**Problem:**
Output the lines below exactly, please, from the first line until the line with "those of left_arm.", counting both.

**Material to process:**
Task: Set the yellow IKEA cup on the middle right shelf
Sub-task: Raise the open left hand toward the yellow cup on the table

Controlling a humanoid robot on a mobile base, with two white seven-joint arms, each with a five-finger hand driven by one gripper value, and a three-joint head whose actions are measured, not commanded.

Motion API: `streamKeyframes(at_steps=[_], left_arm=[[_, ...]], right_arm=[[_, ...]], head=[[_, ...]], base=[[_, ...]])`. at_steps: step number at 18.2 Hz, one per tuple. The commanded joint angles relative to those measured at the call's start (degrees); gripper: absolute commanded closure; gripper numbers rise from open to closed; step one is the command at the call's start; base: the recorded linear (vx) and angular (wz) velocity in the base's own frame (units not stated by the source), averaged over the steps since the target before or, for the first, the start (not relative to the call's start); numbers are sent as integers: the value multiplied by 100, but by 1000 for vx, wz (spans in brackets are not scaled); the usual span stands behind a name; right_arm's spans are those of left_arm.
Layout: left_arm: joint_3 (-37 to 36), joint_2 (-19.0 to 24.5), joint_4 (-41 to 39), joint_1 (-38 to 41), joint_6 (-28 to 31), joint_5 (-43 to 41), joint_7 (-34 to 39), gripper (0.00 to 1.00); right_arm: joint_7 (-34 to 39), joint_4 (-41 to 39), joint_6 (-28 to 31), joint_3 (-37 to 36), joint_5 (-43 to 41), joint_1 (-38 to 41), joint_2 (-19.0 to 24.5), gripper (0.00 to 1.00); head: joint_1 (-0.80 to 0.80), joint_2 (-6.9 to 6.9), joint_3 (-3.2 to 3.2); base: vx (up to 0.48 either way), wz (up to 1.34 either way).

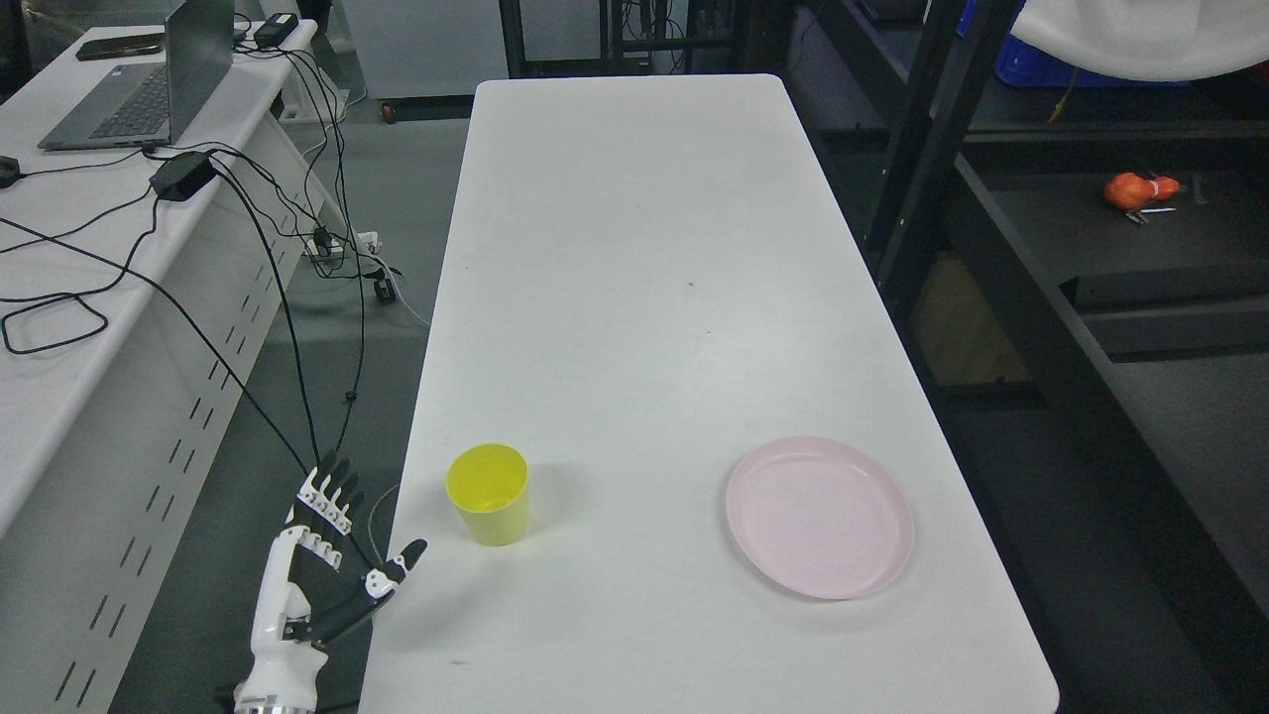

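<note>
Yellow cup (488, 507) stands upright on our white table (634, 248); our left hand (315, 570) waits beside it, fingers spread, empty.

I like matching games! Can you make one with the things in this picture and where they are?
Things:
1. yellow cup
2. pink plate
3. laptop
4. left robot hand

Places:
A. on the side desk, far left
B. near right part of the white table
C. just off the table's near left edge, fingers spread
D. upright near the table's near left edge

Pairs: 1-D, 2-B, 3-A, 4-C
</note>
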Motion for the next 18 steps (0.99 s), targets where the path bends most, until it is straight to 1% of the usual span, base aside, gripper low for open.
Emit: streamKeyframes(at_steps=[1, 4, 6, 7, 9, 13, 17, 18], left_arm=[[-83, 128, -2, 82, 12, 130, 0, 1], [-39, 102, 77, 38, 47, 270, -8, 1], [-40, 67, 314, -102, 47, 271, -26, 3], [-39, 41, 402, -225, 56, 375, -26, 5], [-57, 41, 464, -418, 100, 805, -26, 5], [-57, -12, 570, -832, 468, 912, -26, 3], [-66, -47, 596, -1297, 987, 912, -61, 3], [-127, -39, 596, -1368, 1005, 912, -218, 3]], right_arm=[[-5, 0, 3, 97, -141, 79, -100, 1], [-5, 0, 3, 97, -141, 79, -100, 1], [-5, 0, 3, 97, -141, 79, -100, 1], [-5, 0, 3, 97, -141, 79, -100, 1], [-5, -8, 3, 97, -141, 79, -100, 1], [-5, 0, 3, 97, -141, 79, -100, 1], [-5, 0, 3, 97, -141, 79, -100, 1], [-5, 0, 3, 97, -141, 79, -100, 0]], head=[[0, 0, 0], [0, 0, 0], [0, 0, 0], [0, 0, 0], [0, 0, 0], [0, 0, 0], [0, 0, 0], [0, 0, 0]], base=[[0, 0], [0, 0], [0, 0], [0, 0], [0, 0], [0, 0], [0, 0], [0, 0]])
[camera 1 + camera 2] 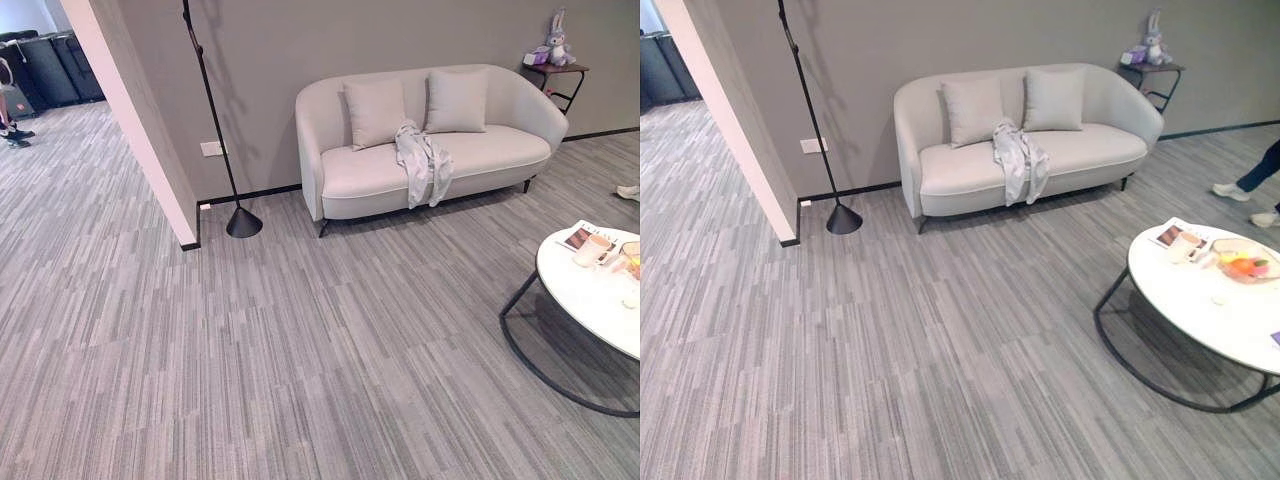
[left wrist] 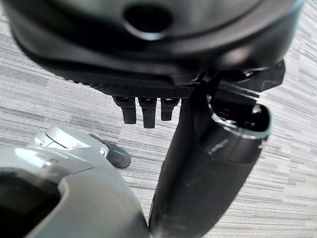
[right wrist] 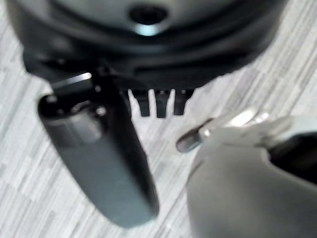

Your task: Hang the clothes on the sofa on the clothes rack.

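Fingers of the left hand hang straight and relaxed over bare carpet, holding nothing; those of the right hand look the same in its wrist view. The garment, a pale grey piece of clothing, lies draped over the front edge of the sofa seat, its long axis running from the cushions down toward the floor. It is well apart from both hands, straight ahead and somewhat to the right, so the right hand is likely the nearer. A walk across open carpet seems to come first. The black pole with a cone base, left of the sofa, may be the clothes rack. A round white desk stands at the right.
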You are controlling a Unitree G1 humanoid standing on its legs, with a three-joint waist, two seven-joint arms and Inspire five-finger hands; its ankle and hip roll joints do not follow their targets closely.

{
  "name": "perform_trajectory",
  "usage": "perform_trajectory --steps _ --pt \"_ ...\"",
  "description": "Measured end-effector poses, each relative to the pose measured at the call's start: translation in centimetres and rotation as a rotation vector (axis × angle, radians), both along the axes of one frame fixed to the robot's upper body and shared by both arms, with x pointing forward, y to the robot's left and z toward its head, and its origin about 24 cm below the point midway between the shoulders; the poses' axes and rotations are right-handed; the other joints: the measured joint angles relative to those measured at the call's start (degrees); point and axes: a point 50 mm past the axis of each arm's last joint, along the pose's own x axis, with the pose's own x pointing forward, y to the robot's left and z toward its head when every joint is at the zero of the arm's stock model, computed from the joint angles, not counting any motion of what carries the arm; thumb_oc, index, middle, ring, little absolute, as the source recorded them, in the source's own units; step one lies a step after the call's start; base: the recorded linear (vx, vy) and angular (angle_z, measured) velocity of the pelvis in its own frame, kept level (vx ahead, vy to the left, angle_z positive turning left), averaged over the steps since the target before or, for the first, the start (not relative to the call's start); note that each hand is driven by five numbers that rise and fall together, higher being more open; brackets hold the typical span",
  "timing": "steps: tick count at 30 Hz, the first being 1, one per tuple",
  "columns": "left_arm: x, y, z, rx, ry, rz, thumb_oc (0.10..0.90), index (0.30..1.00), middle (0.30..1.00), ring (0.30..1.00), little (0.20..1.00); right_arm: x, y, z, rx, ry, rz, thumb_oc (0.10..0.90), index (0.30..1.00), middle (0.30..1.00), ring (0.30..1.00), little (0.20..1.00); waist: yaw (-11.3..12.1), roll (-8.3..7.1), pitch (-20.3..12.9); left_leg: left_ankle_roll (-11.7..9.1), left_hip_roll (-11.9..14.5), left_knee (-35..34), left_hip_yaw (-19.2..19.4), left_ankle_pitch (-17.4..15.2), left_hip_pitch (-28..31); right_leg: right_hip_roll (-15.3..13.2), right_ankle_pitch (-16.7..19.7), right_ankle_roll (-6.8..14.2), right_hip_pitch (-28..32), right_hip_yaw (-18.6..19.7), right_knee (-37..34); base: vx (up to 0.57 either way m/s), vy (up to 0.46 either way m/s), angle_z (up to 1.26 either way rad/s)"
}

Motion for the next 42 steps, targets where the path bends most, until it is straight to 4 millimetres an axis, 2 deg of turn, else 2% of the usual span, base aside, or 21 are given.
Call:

**Response:**
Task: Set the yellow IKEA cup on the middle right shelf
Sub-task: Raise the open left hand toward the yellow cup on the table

Controlling a humanoid robot on a mobile base, with two white seven-joint arms, each with a five-finger hand driven by one gripper value, and a three-joint head whose actions are measured, not commanded.

Motion API: `streamKeyframes(at_steps=[_], left_arm=[[_, ...]], right_arm=[[_, ...]], head=[[_, ...]], base=[[_, ...]])`. at_steps: step number at 18.2 Hz, one per tuple. The commanded joint angles relative to those measured at the call's start (degrees); gripper: absolute commanded closure; gripper numbers rise from open to closed; step one is the command at the call's start; base: the recorded linear (vx) and angular (wz) velocity in the base's own frame (units not stated by the source), averaged over the steps since the target before or, for the first, the start (not relative to the call's start); numbers are sent as integers: the value multiplied by 100, but by 1000 for vx, wz (spans in brackets are not scaled); the usual span stands behind a name; right_arm's spans are those of left_arm.

Response complete; there is no more output.